Tiba-tiba sebuah suara dari luar memanggilku. Aku terdiam, menghapus air mata yang sempat aku tumpahkan. Lalu aku segera keluar dan menemui orang itu. Lihatlah, dia Amar. Ada apa dia kemari? Pikirku. Aku memandanginya sejenak, kemudian saat aku akan menutup pintu, dia langsung mencegahnya dan menarikku keluar bersamanya. “Lepas!” kataku sedikit kasar.

“Han, kamu kenapa? Kok kamu sekarang menjauh dariku? Kamu marah sama aku?” ujarnya. Aku menggelengkan kepala dan sama sekali tidak melihatnya. Dia menarik tanganku, dan menghadapkanku untuk melihatinya. “Apa kamu cemburu melihat kedekatanku dengan Putri?”

Deg! Aku tersentak. Kenapa dia bisa tahu? Apa hatiku ini berbicara padanya? Pikirku. Aku menggelengkan kepala dengan masih memasang wajah jutek. Dan tiba-tiba saja, dia langsung menggendongku tanpa ku minta. Beberapa kali aku menepuk punggungnya, memintanya agar berhenti, tapi dia tidak menggubrisnya.

Hingga akhirnya, dia menurunkanku. Setelah aku berteriak-teriak di telinganya. “Han, sekarang coba jelaskan padaku. Kenapa akhir-akhir ini kamu menjauh dariku? Kamu cemburu?” ujarnya dengan menatapku dalam.

Aku menggelengkan kepala, “aku tidak cemburu. Aku mau pulang. Permisi.” Dan saat aku akan melangkan pergi darinya, dia kembali memanggilku. Aku mencoba untuk berhenti dan memutar badan untuk melihatinya, kemudian dia menunjukkan sesuatu di depanku. Aku melihatnya, biasa saja. Gelap.

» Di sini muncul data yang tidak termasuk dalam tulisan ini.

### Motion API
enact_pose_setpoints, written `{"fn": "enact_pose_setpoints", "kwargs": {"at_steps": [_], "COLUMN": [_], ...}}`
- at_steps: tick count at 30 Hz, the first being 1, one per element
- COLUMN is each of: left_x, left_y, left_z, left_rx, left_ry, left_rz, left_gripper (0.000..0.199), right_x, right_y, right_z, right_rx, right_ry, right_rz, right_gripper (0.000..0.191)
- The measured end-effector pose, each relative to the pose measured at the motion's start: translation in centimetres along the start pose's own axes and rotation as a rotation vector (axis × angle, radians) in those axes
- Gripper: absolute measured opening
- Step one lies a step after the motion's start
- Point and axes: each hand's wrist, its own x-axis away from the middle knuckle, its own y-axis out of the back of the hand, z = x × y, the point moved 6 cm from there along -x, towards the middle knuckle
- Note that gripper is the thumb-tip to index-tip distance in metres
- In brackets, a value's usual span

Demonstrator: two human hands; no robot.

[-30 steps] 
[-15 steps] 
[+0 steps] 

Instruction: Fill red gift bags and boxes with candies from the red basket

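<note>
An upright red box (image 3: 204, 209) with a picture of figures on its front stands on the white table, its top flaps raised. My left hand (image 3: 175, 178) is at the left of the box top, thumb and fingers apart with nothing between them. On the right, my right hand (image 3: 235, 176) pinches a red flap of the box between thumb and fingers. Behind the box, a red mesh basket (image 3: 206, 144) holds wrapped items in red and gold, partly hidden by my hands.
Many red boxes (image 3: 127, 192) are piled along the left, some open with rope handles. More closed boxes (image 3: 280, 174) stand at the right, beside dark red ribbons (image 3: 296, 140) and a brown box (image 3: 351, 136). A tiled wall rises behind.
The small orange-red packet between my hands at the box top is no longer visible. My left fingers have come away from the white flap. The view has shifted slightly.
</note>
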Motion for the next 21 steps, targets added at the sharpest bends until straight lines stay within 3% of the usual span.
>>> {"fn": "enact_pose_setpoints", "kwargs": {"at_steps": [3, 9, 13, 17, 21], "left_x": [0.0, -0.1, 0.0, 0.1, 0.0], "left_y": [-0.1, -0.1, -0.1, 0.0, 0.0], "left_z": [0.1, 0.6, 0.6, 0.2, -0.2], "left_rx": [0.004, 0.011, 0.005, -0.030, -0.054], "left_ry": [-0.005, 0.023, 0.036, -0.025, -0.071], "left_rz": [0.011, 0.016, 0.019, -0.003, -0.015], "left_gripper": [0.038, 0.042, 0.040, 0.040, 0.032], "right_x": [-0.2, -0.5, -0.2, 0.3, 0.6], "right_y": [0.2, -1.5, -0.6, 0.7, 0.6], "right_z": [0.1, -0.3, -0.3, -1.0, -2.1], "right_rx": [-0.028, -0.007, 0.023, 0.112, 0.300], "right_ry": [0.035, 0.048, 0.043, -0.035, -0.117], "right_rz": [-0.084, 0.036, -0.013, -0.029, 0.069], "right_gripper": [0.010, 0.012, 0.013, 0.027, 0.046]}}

Dan saat aku akan menurunkan pandangan, sebuah kilatan cahaya berubah menjadi bermekaran. Ya, kembang api. Lalu, saat dia akan bersimpuh di depanku, lampion-lampion mulai berterbangan bersama dengan cahaya lilin yang terpancar.

“I love you.” Katanya begitu jelas. Air mata menetes tanpa ku minta, aku mengangguk sebagai tanda iya. Dia langsung memelukku dengan bahagianya.